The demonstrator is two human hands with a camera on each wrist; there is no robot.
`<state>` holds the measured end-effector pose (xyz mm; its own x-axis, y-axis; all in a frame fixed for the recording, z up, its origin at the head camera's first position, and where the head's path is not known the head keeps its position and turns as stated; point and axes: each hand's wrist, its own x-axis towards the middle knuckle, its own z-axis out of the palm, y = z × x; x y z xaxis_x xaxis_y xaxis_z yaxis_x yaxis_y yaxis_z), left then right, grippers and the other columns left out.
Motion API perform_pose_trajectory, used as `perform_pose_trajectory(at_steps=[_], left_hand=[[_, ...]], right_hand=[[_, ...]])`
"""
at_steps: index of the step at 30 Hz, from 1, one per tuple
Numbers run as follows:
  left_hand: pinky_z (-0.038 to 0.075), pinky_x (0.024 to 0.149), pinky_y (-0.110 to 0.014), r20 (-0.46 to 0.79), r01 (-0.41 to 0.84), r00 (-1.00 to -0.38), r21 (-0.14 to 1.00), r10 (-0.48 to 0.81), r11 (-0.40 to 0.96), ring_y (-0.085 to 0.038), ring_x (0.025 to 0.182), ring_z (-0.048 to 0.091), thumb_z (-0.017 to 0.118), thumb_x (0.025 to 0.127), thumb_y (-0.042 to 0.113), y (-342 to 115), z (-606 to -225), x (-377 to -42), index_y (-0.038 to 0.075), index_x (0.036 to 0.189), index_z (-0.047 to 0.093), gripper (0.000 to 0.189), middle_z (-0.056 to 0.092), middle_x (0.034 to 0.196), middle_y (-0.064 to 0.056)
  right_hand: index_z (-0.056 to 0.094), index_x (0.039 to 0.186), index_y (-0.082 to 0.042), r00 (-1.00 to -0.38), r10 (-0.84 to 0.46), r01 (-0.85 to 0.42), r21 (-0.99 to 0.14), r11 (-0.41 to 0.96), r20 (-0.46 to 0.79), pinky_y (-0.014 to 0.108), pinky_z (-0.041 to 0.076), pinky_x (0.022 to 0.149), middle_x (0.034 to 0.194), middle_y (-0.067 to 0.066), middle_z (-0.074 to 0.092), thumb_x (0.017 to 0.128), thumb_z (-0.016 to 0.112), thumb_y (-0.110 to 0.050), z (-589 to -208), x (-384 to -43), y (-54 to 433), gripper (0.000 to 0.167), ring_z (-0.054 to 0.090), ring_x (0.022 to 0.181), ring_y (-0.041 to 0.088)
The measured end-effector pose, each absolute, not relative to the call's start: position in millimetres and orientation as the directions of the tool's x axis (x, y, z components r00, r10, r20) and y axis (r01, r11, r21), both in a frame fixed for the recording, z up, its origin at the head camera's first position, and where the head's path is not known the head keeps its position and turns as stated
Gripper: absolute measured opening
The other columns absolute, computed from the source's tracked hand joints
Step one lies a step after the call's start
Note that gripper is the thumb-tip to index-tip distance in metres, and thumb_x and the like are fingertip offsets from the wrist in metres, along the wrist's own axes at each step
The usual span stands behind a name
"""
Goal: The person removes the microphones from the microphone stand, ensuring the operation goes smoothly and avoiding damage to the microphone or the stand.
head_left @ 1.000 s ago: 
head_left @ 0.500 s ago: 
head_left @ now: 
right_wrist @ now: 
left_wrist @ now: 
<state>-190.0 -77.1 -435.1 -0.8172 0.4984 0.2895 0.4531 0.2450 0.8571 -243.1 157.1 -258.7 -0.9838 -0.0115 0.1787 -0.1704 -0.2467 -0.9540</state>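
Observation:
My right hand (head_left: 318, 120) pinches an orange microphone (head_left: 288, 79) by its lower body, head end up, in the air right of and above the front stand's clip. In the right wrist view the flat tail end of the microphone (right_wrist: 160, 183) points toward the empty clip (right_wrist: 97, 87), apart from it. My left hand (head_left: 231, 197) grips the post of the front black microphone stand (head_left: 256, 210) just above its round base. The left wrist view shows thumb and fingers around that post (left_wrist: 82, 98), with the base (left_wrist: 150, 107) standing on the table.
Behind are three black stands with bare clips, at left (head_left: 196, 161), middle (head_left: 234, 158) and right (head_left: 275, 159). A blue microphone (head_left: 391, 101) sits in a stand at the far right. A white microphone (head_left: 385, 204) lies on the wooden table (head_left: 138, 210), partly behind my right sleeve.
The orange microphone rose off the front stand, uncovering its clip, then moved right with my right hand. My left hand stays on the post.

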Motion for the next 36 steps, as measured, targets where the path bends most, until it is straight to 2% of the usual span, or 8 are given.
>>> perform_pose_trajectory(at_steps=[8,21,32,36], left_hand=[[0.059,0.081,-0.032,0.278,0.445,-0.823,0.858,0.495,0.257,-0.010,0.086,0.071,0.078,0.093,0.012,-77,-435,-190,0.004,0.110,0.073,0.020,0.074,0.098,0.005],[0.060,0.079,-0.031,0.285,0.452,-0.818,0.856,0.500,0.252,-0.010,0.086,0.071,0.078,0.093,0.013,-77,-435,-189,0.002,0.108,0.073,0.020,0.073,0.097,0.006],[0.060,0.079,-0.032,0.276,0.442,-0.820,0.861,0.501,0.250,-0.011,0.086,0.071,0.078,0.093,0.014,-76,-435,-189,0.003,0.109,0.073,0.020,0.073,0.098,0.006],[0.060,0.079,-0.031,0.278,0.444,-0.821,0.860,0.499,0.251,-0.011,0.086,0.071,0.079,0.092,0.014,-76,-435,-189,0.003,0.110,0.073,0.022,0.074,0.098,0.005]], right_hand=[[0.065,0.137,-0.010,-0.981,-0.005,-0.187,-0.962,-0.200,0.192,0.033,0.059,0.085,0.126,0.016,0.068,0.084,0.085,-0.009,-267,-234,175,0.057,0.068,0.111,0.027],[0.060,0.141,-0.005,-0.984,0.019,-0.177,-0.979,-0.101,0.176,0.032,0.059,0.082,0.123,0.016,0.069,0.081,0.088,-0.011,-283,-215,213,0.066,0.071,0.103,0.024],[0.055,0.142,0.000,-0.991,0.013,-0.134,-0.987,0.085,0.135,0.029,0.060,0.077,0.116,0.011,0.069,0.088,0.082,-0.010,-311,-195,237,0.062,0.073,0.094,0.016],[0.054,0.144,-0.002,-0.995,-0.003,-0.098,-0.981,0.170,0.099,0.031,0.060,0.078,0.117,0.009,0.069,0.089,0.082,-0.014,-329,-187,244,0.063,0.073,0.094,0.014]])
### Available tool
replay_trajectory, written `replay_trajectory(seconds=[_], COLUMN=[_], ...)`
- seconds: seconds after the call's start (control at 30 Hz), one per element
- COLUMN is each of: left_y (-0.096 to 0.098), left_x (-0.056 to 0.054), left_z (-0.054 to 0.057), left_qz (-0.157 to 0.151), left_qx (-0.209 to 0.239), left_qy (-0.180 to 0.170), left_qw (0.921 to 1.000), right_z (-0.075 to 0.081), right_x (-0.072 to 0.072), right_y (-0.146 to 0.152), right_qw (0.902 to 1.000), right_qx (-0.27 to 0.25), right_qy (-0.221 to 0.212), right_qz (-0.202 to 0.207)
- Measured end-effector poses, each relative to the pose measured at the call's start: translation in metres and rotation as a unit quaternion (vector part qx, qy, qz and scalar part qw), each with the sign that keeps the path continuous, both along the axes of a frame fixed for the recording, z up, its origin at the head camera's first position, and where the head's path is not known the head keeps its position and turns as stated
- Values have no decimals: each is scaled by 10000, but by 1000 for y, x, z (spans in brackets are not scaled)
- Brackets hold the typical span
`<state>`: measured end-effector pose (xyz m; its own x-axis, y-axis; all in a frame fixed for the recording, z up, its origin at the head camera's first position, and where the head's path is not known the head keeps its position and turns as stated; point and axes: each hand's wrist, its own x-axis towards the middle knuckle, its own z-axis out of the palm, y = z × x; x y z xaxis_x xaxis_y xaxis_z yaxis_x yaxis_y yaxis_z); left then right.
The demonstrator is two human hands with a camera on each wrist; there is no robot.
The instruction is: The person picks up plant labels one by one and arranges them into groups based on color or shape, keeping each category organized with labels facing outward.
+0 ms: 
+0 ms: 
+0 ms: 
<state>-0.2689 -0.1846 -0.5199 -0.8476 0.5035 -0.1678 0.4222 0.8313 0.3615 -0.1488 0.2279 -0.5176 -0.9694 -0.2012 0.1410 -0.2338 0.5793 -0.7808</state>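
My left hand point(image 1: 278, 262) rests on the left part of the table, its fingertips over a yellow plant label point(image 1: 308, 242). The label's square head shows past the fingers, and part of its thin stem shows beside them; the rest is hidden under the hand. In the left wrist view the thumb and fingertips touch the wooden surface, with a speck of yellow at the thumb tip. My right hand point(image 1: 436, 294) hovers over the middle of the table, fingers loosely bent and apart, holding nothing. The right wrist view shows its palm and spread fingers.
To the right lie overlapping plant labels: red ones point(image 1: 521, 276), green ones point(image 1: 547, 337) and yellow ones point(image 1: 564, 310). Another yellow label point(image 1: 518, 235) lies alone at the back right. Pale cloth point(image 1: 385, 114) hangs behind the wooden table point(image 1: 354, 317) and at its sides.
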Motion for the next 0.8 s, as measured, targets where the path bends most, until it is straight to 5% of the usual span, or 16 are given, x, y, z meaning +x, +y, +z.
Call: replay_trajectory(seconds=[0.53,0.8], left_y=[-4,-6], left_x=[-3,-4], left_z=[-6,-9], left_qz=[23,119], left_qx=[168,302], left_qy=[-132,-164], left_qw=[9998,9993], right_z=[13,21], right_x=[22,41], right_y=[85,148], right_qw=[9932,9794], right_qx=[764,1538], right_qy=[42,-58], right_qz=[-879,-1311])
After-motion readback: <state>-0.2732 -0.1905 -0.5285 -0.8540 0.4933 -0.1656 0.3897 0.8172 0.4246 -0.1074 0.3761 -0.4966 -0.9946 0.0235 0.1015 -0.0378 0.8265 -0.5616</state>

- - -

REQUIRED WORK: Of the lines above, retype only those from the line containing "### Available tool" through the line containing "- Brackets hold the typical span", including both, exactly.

EXERCISE ANSWER:
### Available tool
replay_trajectory, written `replay_trajectory(seconds=[_], COLUMN=[_], ...)`
- seconds: seconds after the call's start (control at 30 Hz), one per element
- COLUMN is each of: left_y (-0.096 to 0.098), left_x (-0.056 to 0.054), left_z (-0.054 to 0.057), left_qz (-0.157 to 0.151), left_qx (-0.209 to 0.239), left_qy (-0.180 to 0.170), left_qw (0.921 to 1.000), right_z (-0.075 to 0.081), right_x (-0.072 to 0.072), right_y (-0.146 to 0.152), right_qw (0.902 to 1.000), right_qx (-0.27 to 0.25), right_qy (-0.221 to 0.212), right_qz (-0.202 to 0.207)
- Measured end-effector poses, each relative to the pose measured at the call's start: translation in metres and rotation as a unit quaternion (vector part qx, qy, qz and scalar part qw), each with the sign that keeps the path continuous, both along the axes of a frame fixed for the recording, z up, its origin at the head camera's first position, and where the head's path is not known the head keeps its position and turns as stated
- Values have no decimals: each is scaled by 10000, but by 1000 for y, x, z (spans in brackets are not scaled)
- Brackets hold the typical span

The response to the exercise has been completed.